You can use a Unicode text segmentation library to iterate over grapheme clusters, and check that the first rune in each grapheme cluster has the right category (letter or digit).

import (
    "strings"
    "unicode"

    "github.com/rivo/uniseg"
)

func stripSpecial(s string) string {
    var b strings.Builder
    gr := uniseg.NewGraphemes(s)
    for gr.Next() {
        r := gr.Runes()[0]
        if unicode.IsLetter(r) || unicode.IsDigit(r) {
            b.WriteString(gr.Str())
        }
    }
    return b.String()
}

The code works by first breaking the string into grapheme clusters,

"cafè!?" -> ["c", "a", "f", "è", "!", "?"]
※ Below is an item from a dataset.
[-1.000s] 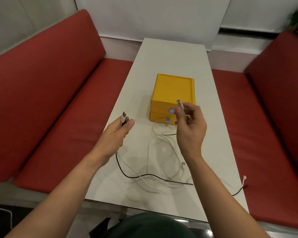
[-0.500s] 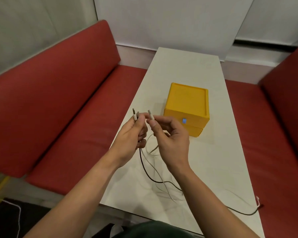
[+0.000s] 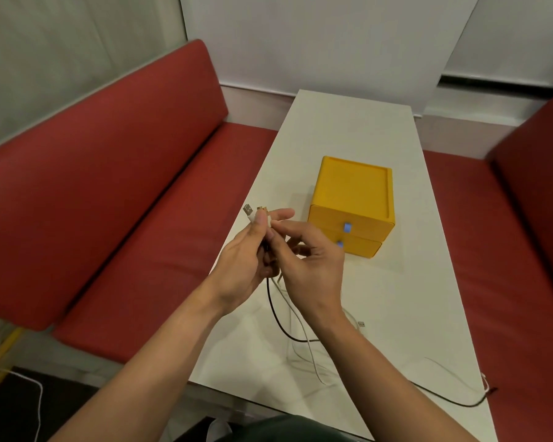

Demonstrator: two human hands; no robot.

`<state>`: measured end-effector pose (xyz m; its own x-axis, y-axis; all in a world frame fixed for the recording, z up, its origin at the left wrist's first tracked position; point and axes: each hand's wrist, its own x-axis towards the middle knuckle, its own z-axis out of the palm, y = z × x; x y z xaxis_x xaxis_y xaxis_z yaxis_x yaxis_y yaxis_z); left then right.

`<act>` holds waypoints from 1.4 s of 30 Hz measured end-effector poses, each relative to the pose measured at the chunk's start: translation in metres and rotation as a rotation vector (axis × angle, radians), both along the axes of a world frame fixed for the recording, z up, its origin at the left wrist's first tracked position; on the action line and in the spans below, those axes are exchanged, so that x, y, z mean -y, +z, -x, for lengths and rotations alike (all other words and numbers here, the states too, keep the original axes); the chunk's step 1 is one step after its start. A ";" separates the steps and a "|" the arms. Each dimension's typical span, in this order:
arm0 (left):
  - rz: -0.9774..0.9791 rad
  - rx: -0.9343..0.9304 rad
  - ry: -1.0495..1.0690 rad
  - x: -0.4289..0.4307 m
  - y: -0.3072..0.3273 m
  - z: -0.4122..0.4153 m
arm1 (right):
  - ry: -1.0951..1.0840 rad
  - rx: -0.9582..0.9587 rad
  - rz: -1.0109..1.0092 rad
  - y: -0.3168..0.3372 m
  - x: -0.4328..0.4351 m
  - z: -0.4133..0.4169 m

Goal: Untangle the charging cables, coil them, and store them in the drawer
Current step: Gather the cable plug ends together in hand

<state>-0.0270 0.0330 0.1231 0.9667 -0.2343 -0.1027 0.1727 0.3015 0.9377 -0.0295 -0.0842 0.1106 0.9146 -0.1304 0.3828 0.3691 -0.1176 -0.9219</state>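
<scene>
- Long red padded benches point(image 3: 109, 218) line both sides of the room.
- A narrow white rectangular table point(image 3: 348, 129) stands between them.
- A small yellow plastic drawer box point(image 3: 353, 193) sits mid-table, both drawers closed, each with a blue pull point(image 3: 347, 227).
- The left hand point(image 3: 240, 266) is raised over the table's near left edge, fingers curled round a bunch of metal plug ends point(image 3: 248, 209), thumb pressed on top.
- The right hand point(image 3: 310, 266) touches the left, thumb and forefinger pinching the cords just under the plugs.
- A thin black cable point(image 3: 276, 317) and thin white cables point(image 3: 310, 355) hang from the hands and trail loosely across the near tabletop, the black one reaching the right edge.
- One small loose connector point(image 3: 361, 323) lies beside the right wrist.
</scene>
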 end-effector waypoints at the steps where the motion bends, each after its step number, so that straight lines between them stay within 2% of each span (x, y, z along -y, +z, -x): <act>1: 0.004 -0.007 -0.006 0.001 0.002 0.000 | 0.007 0.016 0.033 0.000 0.001 -0.001; 6: -0.012 0.013 0.044 -0.005 -0.002 -0.003 | 0.117 -0.047 0.163 0.008 0.009 -0.004; 12: -0.050 0.076 -0.004 -0.011 0.000 0.000 | 0.119 -0.105 0.126 0.037 0.025 -0.022; 13: -0.029 0.071 -0.031 -0.012 0.001 0.001 | 0.166 -0.136 0.119 0.041 0.027 -0.026; 17: 0.022 0.071 -0.130 -0.016 0.004 0.002 | 0.578 -0.354 0.093 0.054 0.034 -0.037; 20: 0.022 0.067 -0.196 -0.019 0.006 0.002 | 0.697 -0.370 0.052 0.051 0.037 -0.040; 25: -0.081 0.091 -0.265 -0.020 0.008 0.002 | 0.615 -0.294 0.000 0.042 0.036 -0.041; 30: -0.270 0.079 -0.159 -0.018 0.009 -0.004 | 0.464 -0.198 0.085 0.035 0.033 -0.044; 37: -0.446 0.121 -0.124 -0.014 0.012 -0.002 | 0.441 -0.234 -0.033 0.034 0.028 -0.042; 42: -0.496 0.123 -0.072 -0.015 0.011 -0.001 | 0.446 -0.255 0.002 0.035 0.022 -0.040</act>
<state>-0.0260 0.0485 0.1345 0.9619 -0.2524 -0.1053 0.0564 -0.1937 0.9794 0.0104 -0.1060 0.1455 0.9455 0.2938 0.1405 0.1474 -0.0014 -0.9891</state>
Each grapheme cluster may contain multiple Unicode code points. The first code point determines the type of character, and the remaining code points (if any) are accent marks or other modifiers. So we filter and concatenate:

["c", "a", "f", "è"] -> "cafè"

This will pass through any accented or unaccented letters and digits, no matter how they are normalized, and no matter what accents (including z̶̰̬̰͈̅̒̚͝å̷̢̡̦̼̥̘̙̺̩̮̱̟̳̙͂́̇̓̉́͒̎͜ḽ̷̢̣̹̳̊̋ͅg̵̙̞͈̥̳̗͙͚͛̀͘o̴̧̟̞̞̠̯͈͔̽̎͋̅́̈̅̊̒ text). It will exclude certain characters like zero-width joiners which will cause words in certain languages to get mangled... so if you care about an international audience, you may want to review if your audience uses zero-width joiners. So, this will mangle certain scripts like Devanagari.